Your journal can be your most important tool as a writer.

The impulse to write is natural to many people, yet the demands of many public forms of writing can be inhibiting or even crushing. Writing a journal, on the other hand, opens up possibilities.

Your journal is one place you can write anything, in any form and shape and it doesn’t matter. You can draw, make lists, copy quotes, write down what you heard of the nasty things someone said to you and you can’t get them out of your head. In your journal, you can sack your internal judge and explore your mood, emotions, views, feelings even anger and anxieties.

Journal writing is a supreme way to records your life’s journey; where you are at a point in life, where you want to be, what are your aspirations, how life derails you.

Many times, we feel we have not made any progress and our life has been a standstill, but when I read my journals from three years back or five years back, I realize how far I have come.

Writing in my journal in the time of confusion and indecision is my way I discover what matters to me and what would be the right choice. It is a place to explore and what and how I am thinking.

A journal is not only a great source of inner development but also a tool to become a fluent writer. Before I started a journal, my writing was clunky. I would struggle to put my thoughts and ideas into words. Journal writing helped me understand and crystalize my ideas and write them with clarity. My journal became a tool to capture gems that I could use in other writing.

Before long my journal became my most trusted companion that supported me through life’s trials. I could write anything without the fear of being judged. It became a place of discovery, of learning, of emotional relief and insights.

It also became a playground, where the everyday rules of writing, reflecting, problem-solving, goal-setting, production and planning no longer applied. It was a training ground to appreciate beauty, to describe scene and setting, to record dialogues, and to write in the moment.

Journal writing trained and honed my eye for beauty. It invited me to live in the present moment as well as allowing me to roam in my past.

It will let you re-experience awe and wonder. It will let you intensify your pleasure in events and situations that have gone well. It will support your recovery (and the gaining of wisdom) from the times you wish had never happened.

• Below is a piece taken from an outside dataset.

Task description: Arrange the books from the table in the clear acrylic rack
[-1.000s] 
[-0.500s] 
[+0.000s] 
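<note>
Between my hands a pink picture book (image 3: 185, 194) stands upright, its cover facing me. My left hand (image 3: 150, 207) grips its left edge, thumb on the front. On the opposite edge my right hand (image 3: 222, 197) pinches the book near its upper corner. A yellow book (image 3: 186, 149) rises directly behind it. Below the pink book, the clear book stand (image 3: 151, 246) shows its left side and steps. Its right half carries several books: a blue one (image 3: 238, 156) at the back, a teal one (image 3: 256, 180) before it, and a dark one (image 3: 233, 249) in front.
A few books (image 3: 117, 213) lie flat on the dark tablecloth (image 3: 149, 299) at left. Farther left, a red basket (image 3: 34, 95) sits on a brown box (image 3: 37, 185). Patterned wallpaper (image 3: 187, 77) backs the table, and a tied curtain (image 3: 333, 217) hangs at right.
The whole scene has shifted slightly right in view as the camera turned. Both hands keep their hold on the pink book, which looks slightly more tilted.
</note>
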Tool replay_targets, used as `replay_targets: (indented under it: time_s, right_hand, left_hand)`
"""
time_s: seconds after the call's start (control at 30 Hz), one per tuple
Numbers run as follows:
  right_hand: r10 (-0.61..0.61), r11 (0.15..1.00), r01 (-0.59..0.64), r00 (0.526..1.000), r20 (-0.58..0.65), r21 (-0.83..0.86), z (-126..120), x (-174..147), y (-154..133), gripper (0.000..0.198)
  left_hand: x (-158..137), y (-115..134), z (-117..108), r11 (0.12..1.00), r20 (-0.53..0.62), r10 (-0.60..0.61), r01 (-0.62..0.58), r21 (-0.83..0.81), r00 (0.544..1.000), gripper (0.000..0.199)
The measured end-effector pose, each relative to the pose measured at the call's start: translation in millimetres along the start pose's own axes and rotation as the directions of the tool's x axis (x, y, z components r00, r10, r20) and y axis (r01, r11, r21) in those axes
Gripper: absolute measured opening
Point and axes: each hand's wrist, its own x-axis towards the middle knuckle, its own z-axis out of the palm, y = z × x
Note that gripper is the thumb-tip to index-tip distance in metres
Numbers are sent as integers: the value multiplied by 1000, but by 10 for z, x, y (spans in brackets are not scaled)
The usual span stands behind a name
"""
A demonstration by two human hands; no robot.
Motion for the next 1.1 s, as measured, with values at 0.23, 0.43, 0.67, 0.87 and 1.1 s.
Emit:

My journal is the place where I record the conversation between my many selves – my intuitive self, my everyday self, my dreamy self, my practical self, my uncertain self and my all-knowing self who know what needs to be done. This is the place where I can talk to my soul and can hear it talking to me. I can even talk to my parents who are no longer in this world. I sometimes say things to people that are too painful and difficult to say in person and hear their responses even without talking to them.

I discovered my voice in my journal. I would I explored the writing prompts, exercises from writing books and topics suggested in writing groups in my journal which helped develop the tone and rhythm of my writing.

When I started writing, I sounded self-conscious and stiff, or sometimes chatty and superficial. So I started experimenting. I tried writing in the third person, or in the second person. Rather than writing in past tense all the time, I beginner writers do all the time, I would try writing in the present tense. I wrote shabby poems and copied quotes and changed them to something different. I wrote letters to myself and to others which I never meant to post. I could take those risks because my journals are for my eyes only.

In A Writer’s Diary, Virginia Woolf asks herself what kind of a diary she’d like to write and answers:

“I should like it to resemble some deep old desk or capacious hold-all in which one flings a mass of odds and ends without looking them through.”

Without looking them through,” is important. Your journal is the place where you shouldn’t try to censor yourself. Fill it in with your incomplete thoughts, your inner life, your first feelings. Include any pictures or clippings that spark your imagination, poems, and songs lyrics that move you. Write letters in it that you never mail.

Journal writing is a simple practice, yet it can make you the writer you want to become.